Daan Douglas from Netherlands learns Chinese from his teacher Wan Xin. Zou Hong / China Daily
The demand for Chinese language tutors is soaring as foreigners flock to Beijing.
"There has been a 10 to 20 percent increase in the number of foreign students learning Chinese every year," said Wang Yushan, the course consultant at Mandarin House, a private Chinese language school in Beijing.
"We currently have 2,000 students and 30 full-time teachers," said Wang. "And our courses are flexible to meet the different needs of the foreign students."
Guo Xiaochao, the founder of the That's Mandarin school, said, "we provide many ways for foreign students to study. They can have remote classes via the Internet, face-to-face individual classes or small group workshops.
He added: "there are many private Chinese language schools like ours in Beijing, but some of them are not as qualified."
Guo said the average price for a one-hour class is usually between 60 yuan and 200 yuan.
"We normally charge 100 yuan per hour. Foreigners often have the impression that everything is cheap in China, so Chinese courses should be cheap. That's why they think the cost of tuition is high, but in fact, it's pretty reasonable and even lower than it should be", said Guo.

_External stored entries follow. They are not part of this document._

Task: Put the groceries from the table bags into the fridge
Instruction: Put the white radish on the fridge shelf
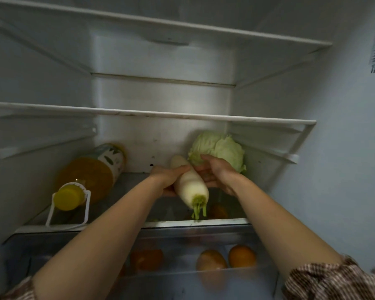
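- Head view: left hand (pixel 169 178) and right hand (pixel 217 173) both clasp a white radish (pixel 189 185), mid-frame.
- Cabbage (pixel 220 148) sits just behind, on the same fridge shelf (pixel 139 224).

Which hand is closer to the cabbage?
The right hand. Its fingers reach up against the front of the cabbage. The left hand is farther away, on the other side of the white radish that both hands hold.
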`<action>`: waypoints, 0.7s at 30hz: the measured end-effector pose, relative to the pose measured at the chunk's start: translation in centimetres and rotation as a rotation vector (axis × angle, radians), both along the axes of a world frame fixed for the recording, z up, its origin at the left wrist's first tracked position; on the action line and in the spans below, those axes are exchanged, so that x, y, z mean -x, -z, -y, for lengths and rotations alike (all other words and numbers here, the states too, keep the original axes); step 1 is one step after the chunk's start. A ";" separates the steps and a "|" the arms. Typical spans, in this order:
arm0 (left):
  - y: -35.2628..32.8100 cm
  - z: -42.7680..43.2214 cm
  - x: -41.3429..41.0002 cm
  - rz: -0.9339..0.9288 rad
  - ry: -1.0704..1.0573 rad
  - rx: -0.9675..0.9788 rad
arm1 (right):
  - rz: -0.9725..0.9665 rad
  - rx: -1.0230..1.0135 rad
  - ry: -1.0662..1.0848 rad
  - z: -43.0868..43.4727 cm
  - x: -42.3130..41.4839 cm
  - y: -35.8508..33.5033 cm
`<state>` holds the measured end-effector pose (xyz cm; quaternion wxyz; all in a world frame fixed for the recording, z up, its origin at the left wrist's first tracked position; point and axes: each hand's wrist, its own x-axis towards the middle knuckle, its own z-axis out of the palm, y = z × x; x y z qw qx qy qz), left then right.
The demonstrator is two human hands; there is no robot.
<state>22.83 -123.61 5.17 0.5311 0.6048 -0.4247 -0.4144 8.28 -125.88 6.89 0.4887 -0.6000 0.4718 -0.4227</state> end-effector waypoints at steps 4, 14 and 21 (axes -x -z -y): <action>0.4 -0.7 0.2 -0.004 -0.041 0.075 | -0.025 0.045 0.008 -2.1 0.5 0.6; 1.2 -14.8 1.3 0.549 -0.210 0.289 | -0.415 0.563 0.155 -13.8 2.1 0.9; 5.4 -30.9 2.4 0.678 -0.339 0.303 | -0.530 0.606 0.045 -27.3 3.2 5.4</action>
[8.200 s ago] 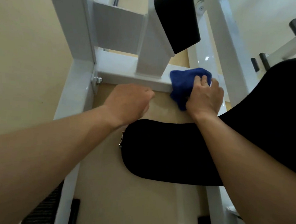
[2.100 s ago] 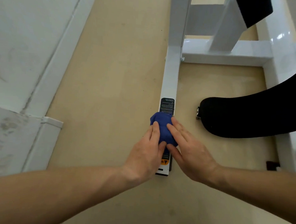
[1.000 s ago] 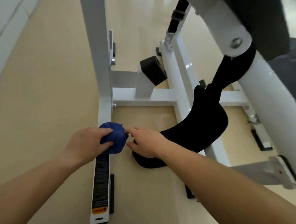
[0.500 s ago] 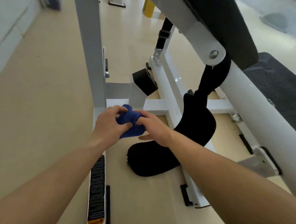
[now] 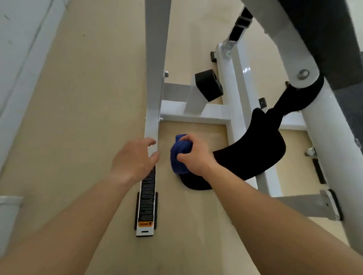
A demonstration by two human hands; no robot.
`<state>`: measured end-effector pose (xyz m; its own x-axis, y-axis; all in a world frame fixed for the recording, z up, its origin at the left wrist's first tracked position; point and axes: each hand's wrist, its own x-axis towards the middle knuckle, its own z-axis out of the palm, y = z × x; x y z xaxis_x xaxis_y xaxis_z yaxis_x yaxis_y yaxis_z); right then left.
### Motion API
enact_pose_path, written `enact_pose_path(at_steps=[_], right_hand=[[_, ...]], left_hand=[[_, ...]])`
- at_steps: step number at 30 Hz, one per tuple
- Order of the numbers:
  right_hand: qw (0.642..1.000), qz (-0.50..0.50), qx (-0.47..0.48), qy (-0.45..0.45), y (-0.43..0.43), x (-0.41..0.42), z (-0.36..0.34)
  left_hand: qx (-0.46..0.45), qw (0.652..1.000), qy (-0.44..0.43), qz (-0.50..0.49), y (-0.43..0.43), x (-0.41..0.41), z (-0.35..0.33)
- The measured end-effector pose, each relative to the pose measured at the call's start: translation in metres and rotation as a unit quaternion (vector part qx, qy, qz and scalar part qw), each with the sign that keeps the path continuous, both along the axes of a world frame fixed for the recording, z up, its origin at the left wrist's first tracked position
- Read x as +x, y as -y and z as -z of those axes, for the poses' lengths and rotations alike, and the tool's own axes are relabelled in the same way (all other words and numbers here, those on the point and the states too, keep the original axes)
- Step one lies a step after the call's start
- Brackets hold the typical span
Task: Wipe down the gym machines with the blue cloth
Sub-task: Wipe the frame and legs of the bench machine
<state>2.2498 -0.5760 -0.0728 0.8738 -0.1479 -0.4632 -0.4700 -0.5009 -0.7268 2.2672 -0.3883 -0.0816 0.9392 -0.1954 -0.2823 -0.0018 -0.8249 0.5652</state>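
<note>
Our right hand (image 5: 196, 159) bunches the blue cloth (image 5: 178, 158) in curled fingers. It is ready, we judge, for the white rail (image 5: 151, 127) just under our left hand (image 5: 132, 160) — which hangs loosely curled and empty.

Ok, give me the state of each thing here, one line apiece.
blue cloth: bunched into a ball.
right hand: grips the blue cloth.
left hand: empty, fingers relaxed, over the white floor bar.
black pad: partly hidden behind the right forearm.
label: stuck flat on the floor bar.
</note>
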Motion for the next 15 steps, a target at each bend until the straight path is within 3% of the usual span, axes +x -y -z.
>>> enact_pose_path(at_steps=[6, 10, 15], right_hand=[[0.989, -0.054, -0.139, -0.008, -0.018, -0.030, -0.036], [0.989, -0.062, -0.129, -0.029, -0.025, -0.056, -0.082], [0.992, -0.051, -0.110, -0.040, -0.028, -0.079, -0.166]], left_hand=[[0.105, 0.988, -0.116, -0.009, -0.039, -0.032, -0.031], [0.122, 0.977, -0.171, -0.040, -0.052, -0.055, -0.078], [0.125, 0.976, -0.170, -0.060, -0.053, -0.065, -0.161]])
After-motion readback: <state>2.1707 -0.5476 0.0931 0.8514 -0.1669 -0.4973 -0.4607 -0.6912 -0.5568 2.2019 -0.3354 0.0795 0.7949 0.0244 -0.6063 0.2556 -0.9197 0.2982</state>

"Our school requires only 30 percent of the tuition as a deposit before the course starts. Some schools demand the full payment".
Autar Bhotish, who comes from Mauritius and is learning Chinese in Mandarin House, said the 43,000 yuan tuition fee for his package was expensive. He came to Beijing in September and registered for a six-month package of 30 hours per week.
"Schools with better service charge more, but the cheaper ones cannot offer good courses. It is hard for us to find a balance in the middle", he said.
Despite that, Bhotish has enjoyed
his learning experience.
"I like learning Chinese. I want to start an agriculture business between Africa and China in future, so I need to learn Chinese.
He said he expects more speaking practice.
"I like the small group discussions because then I can also learn from other members," he said.
Many schools have uploaded videos of sample classes online for students to watch before they register.
Guo told METRO that That's Mandarin began to use Skype to communicate with students and give sample face-to-face classes in 2006.
Zhang Dong, a Chinese tutor at Mandarin House, said many students choose their school because they need a flexible schedule to study.
"We give structured courses focusing on grammar as well as lively courses focusing more on Chinese culture and oral language practicing," Zhang said.
Meanwhile, Zhang also expressed his concern that the many teachers don't have a certificate for teaching Chinese and some don't even know where to get them.
"The government has not paid enough attention to this market. This has resulted in many irregular schools," he said.